• Exercise description
Lower down are entries containing pictures. Copy exactly, without those pictures, the lines from the line with "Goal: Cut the" through the line with "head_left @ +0".
-.-.-
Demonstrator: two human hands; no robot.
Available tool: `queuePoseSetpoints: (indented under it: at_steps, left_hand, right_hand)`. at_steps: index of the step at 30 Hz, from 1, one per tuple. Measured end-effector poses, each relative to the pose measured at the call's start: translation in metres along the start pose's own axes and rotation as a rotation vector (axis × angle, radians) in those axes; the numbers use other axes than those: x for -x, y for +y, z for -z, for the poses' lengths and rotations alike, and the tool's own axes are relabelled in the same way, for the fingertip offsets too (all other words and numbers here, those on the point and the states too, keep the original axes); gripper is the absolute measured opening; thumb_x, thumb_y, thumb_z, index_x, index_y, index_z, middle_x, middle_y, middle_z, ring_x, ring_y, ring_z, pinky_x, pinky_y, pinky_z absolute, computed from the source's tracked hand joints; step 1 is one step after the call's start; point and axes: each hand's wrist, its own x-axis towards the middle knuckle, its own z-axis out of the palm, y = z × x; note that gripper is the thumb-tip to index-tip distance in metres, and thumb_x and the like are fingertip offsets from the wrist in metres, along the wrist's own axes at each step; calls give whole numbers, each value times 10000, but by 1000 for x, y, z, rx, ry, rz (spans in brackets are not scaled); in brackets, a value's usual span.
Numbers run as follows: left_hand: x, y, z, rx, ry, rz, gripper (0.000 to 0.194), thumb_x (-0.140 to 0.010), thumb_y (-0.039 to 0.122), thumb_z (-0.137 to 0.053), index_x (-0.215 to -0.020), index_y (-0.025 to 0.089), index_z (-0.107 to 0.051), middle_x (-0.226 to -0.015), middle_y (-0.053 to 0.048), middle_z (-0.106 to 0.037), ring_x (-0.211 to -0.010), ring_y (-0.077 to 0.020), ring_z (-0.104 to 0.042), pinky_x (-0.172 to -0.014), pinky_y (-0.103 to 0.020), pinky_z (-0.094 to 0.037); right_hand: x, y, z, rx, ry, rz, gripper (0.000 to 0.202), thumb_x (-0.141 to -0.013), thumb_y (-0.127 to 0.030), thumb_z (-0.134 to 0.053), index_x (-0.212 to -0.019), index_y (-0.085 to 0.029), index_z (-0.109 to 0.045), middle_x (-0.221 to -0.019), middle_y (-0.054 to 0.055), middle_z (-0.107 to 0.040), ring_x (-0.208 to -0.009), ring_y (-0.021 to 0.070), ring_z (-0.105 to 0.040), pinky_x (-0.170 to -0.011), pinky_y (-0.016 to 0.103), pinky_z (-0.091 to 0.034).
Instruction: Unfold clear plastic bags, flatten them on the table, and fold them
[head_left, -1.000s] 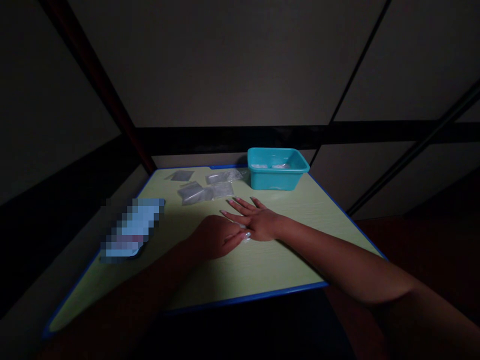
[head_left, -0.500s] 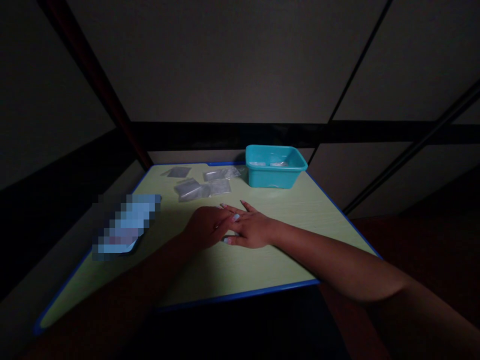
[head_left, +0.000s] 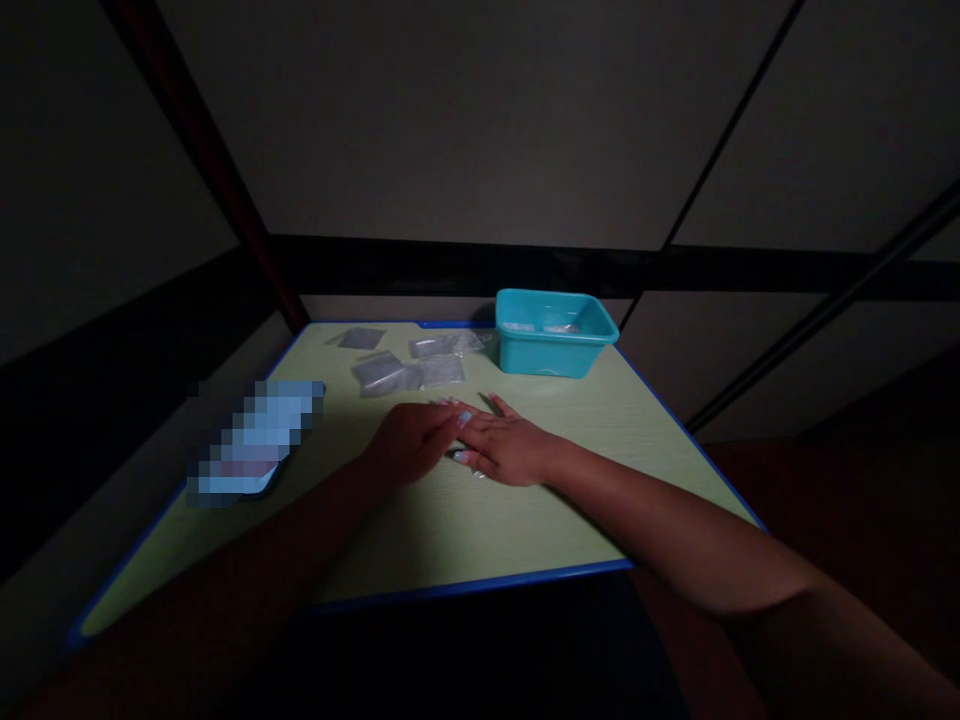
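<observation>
Compared with the first earlier frame, the left hand (head_left: 412, 442) has moved from beside the right hand's thumb to the fingertips of the right hand (head_left: 517, 450). The left hand is partly closed, thumb and fingers bent around one or more of the right hand's fingers; exactly which cannot be told. The right hand lies palm down and partly spread, its thumb now in view on the near side. Whether anything is held under its palm cannot be told. A small shiny piece (head_left: 479, 475) shows on the table (head_left: 525, 530) just beside that thumb, too small to identify.

Flat clear packets (head_left: 379, 372) lie beyond the left hand, toward the far left, some overlapping. The turquoise tub (head_left: 555, 355) stands upright at the far right, with pale pieces (head_left: 561, 328) inside. A phone-like object (head_left: 259, 440), pixelated over, lies near the left edge, well apart from the hands.

The table's blue edge (head_left: 480, 587) runs along the near side, with a band of tabletop between it and the hands. More tabletop shows between the right forearm and the tub, reaching to the right edge. A narrower strip separates the packets from the hands.
</observation>
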Motion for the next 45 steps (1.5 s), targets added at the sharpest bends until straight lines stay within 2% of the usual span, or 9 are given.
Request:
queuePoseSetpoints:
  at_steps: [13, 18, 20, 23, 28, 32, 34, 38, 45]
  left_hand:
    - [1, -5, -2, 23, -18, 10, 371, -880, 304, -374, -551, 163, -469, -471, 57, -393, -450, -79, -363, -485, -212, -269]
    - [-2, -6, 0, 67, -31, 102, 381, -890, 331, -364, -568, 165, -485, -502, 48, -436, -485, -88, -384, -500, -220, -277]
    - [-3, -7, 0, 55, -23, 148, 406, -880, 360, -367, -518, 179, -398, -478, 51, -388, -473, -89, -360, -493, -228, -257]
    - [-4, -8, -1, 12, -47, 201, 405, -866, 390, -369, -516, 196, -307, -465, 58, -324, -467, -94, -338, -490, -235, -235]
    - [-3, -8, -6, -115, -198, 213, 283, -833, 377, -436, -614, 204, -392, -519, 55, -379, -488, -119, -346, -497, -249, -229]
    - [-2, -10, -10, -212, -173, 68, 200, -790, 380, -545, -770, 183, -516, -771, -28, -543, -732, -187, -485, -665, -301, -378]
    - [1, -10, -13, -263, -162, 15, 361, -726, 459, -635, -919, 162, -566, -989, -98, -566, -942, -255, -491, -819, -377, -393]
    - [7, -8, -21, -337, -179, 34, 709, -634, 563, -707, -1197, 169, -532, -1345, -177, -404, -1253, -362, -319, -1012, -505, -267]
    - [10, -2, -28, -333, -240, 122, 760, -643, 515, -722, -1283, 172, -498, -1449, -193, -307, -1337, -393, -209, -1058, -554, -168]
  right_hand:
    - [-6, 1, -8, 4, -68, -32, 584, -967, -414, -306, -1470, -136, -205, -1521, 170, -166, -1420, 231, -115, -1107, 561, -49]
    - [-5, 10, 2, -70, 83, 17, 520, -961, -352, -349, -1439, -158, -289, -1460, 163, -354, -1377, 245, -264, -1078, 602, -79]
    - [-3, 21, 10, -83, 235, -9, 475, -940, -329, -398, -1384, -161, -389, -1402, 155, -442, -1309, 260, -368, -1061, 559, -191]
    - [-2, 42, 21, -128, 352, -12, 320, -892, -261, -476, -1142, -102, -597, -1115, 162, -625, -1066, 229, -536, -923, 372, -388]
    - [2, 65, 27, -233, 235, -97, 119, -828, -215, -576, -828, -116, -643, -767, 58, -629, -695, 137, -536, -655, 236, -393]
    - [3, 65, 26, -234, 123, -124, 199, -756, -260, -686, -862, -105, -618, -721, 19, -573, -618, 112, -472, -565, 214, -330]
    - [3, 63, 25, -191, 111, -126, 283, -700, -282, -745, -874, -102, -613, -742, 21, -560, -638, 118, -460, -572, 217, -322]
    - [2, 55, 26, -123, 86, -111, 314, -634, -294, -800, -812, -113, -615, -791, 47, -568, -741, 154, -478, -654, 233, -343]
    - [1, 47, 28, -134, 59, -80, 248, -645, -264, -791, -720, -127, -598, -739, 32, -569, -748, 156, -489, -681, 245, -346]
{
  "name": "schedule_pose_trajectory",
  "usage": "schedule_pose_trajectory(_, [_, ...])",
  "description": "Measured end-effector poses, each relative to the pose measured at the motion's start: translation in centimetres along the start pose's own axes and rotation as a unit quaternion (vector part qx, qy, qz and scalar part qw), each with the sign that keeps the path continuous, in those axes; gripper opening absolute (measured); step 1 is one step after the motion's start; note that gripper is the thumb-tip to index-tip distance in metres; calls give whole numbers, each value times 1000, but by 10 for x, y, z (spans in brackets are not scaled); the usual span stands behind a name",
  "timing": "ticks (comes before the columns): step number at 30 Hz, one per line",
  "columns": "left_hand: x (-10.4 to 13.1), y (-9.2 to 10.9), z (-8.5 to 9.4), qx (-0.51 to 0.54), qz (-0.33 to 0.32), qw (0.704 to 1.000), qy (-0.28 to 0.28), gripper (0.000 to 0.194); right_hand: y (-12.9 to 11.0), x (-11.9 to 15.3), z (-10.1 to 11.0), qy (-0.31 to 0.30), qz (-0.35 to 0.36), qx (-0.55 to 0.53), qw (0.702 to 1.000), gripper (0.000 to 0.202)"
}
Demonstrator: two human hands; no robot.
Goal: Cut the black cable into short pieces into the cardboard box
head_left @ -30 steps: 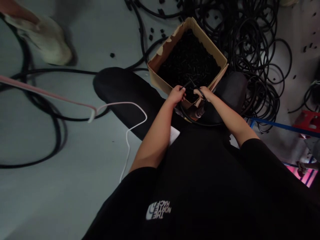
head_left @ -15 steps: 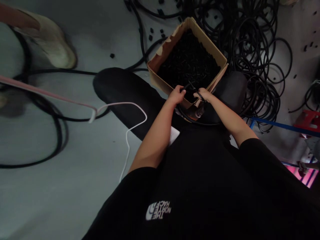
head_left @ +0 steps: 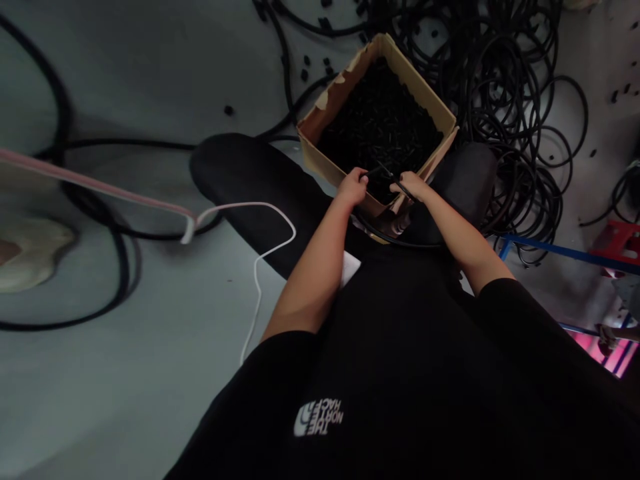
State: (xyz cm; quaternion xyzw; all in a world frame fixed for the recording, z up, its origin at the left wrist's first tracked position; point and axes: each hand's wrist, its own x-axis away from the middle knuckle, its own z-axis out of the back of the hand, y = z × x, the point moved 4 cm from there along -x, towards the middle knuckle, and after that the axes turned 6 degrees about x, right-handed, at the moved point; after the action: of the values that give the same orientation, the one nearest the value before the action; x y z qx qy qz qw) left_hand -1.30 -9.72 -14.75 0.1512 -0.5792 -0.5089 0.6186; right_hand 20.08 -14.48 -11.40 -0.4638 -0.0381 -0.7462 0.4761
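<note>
Over the near corner of a cardboard box (head_left: 320, 157), my left hand (head_left: 354, 187) is closed on a black hose (head_left: 373, 172). My right hand (head_left: 411, 185), also closed, grips black-handled cutters (head_left: 387, 170); their small metal jaws meet the hose end between my hands. Dim light hides the exact shape of the tool. Inside the box lies a heap of short black pieces (head_left: 383, 113). The hose curves below the box corner, across my lap. The box stands between my knees.
Tangled black hose (head_left: 500, 87) is piled on the floor at the right, with small black pieces (head_left: 229, 110) scattered about. A white cord (head_left: 257, 267) crosses by my left leg. At the left edge is another person's shoe (head_left: 30, 253). A blue frame (head_left: 570, 250) stands right.
The other person's foot has moved from the upper left down to the left edge. The cutters' handles seem a little further apart; my hands stay nearly in place.
</note>
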Motion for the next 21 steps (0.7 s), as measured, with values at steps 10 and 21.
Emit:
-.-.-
• Exercise response
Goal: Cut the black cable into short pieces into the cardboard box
head_left @ -30 steps: 
head_left @ -15 steps: 
head_left @ +0 steps: 

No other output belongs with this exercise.